*WHAT THIS TASK INVOLVES*
Tally the lines below that hold the string "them", and give only the tally.

Segment Start: STUDY MATERIAL

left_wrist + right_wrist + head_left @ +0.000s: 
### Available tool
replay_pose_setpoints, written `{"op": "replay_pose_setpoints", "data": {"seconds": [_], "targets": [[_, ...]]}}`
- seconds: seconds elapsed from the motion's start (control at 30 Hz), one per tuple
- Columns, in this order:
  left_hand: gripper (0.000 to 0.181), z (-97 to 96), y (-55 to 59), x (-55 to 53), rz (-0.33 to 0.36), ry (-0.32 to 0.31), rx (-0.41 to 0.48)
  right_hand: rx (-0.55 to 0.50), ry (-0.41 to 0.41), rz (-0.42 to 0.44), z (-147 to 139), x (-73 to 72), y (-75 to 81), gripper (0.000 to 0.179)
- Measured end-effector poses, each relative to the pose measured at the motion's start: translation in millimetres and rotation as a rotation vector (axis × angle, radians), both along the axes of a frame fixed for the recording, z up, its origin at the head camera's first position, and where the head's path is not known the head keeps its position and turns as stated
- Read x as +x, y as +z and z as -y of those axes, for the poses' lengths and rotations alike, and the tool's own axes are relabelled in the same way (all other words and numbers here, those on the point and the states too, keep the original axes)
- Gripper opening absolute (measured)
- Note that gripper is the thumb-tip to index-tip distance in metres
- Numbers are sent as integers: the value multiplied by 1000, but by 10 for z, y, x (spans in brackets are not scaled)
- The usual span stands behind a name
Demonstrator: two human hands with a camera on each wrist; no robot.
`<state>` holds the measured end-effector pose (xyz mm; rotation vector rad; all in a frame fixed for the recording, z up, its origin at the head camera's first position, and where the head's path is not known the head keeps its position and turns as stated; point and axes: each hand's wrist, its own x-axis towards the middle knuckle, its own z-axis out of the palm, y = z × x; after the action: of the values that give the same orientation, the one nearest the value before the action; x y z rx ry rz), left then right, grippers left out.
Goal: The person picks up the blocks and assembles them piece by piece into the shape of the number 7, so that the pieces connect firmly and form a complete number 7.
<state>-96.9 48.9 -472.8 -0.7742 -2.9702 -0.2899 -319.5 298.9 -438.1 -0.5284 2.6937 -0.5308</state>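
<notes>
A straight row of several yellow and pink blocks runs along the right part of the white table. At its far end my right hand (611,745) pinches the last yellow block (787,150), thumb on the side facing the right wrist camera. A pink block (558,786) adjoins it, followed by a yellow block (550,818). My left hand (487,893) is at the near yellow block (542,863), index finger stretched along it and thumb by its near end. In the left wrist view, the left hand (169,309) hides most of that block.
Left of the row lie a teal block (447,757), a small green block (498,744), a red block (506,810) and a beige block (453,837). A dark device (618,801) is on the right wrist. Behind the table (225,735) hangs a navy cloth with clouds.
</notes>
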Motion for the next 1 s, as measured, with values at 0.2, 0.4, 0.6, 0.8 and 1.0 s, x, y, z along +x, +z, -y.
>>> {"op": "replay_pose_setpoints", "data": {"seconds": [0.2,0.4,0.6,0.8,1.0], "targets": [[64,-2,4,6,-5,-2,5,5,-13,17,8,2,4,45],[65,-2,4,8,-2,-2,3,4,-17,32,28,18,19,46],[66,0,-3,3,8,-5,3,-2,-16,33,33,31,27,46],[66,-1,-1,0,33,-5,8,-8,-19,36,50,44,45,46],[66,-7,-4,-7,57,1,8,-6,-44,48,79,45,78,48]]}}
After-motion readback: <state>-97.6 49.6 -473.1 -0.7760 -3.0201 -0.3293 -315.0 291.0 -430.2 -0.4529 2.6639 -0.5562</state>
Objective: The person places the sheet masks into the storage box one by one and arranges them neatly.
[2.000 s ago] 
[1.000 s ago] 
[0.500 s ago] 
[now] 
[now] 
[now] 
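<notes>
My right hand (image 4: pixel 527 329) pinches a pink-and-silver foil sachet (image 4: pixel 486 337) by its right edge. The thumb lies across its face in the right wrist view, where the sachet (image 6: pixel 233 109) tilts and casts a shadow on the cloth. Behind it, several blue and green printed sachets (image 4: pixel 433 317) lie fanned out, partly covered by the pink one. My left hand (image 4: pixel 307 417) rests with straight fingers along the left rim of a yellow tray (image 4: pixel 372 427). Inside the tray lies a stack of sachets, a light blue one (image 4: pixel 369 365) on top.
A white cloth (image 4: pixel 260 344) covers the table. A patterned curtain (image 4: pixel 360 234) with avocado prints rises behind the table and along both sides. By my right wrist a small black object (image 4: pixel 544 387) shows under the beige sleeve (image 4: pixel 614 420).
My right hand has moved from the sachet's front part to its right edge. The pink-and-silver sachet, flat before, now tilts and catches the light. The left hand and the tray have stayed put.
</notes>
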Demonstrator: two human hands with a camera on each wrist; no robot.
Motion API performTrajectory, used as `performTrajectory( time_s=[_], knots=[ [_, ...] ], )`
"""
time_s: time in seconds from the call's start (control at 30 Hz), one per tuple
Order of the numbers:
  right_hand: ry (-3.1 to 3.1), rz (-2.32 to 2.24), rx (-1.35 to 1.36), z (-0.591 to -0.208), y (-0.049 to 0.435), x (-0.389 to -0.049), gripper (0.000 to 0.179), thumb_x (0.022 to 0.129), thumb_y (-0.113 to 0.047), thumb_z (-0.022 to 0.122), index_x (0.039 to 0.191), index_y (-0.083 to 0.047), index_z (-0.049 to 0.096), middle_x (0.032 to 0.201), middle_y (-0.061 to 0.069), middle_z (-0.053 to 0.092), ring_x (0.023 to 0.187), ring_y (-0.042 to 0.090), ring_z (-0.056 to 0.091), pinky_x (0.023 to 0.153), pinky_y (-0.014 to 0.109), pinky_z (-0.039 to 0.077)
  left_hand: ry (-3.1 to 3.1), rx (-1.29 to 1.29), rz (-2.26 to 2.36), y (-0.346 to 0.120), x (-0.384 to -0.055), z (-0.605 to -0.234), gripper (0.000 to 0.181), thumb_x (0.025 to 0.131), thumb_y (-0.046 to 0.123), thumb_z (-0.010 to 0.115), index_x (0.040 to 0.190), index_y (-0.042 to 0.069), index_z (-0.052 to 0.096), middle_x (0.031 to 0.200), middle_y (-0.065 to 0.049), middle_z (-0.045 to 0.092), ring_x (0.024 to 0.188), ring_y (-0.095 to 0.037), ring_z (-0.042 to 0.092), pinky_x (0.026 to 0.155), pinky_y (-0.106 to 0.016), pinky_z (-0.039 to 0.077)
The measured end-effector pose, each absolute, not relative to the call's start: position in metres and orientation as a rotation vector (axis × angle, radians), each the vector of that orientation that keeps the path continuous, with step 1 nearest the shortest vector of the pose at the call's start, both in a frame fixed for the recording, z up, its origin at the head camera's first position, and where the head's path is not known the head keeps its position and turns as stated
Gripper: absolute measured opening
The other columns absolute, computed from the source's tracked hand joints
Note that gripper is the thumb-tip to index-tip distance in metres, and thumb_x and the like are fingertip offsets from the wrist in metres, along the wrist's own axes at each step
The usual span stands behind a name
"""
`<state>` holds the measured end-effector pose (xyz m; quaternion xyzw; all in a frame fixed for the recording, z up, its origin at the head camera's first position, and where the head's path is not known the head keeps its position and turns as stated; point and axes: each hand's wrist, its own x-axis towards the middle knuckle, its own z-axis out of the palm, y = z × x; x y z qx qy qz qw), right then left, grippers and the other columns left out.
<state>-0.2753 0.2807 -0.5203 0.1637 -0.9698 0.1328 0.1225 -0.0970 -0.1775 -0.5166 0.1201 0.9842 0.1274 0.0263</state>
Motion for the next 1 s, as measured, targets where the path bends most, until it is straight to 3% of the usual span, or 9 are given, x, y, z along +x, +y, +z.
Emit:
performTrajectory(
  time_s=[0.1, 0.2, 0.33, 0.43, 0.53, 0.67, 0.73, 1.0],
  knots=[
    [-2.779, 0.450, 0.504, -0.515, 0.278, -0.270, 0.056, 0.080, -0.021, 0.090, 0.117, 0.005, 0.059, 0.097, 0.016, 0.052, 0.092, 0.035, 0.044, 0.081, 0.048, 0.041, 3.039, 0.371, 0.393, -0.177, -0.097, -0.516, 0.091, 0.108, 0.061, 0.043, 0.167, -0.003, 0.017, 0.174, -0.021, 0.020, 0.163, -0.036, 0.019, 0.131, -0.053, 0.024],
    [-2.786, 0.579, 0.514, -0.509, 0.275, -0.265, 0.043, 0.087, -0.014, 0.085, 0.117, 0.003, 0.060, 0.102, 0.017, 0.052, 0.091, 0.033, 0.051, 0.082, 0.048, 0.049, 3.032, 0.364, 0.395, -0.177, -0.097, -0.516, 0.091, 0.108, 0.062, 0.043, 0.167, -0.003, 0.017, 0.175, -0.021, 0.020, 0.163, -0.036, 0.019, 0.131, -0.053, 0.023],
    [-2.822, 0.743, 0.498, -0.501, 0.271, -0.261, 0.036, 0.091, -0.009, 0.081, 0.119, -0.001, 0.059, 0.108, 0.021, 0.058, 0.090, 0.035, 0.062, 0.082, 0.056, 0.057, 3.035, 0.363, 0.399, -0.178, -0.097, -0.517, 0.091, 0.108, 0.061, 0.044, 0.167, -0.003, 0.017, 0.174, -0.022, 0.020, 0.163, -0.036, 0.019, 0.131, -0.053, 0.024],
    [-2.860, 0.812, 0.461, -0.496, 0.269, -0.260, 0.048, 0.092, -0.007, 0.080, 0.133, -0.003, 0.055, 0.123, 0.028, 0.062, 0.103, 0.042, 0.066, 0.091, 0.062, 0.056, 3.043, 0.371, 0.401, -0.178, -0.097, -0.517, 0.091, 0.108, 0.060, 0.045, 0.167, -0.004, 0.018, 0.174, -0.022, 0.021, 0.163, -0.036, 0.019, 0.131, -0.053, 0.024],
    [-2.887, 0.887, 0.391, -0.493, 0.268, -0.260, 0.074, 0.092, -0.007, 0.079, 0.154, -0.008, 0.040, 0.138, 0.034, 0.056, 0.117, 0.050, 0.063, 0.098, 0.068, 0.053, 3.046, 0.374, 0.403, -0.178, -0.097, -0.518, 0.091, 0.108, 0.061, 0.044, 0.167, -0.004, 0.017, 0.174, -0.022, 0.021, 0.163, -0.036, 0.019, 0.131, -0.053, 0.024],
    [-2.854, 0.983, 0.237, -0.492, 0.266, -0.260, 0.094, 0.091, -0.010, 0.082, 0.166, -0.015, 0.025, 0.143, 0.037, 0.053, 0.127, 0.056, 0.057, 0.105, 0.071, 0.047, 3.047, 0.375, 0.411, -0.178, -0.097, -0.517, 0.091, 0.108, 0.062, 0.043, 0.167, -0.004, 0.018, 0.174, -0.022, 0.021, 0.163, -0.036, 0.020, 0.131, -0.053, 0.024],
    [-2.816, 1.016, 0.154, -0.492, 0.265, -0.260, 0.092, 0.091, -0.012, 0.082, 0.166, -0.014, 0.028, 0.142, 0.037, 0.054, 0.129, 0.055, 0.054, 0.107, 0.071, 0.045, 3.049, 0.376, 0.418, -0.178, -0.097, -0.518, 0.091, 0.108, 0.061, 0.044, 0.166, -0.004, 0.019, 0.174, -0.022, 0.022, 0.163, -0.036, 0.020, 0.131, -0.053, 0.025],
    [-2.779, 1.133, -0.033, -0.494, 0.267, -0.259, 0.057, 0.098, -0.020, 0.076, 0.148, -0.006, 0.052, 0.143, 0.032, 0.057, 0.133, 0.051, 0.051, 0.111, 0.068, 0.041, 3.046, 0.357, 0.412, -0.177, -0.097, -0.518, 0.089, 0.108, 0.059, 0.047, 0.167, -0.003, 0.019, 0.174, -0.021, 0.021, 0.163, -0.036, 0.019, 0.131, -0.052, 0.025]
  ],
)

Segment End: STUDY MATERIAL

*REPLY*
2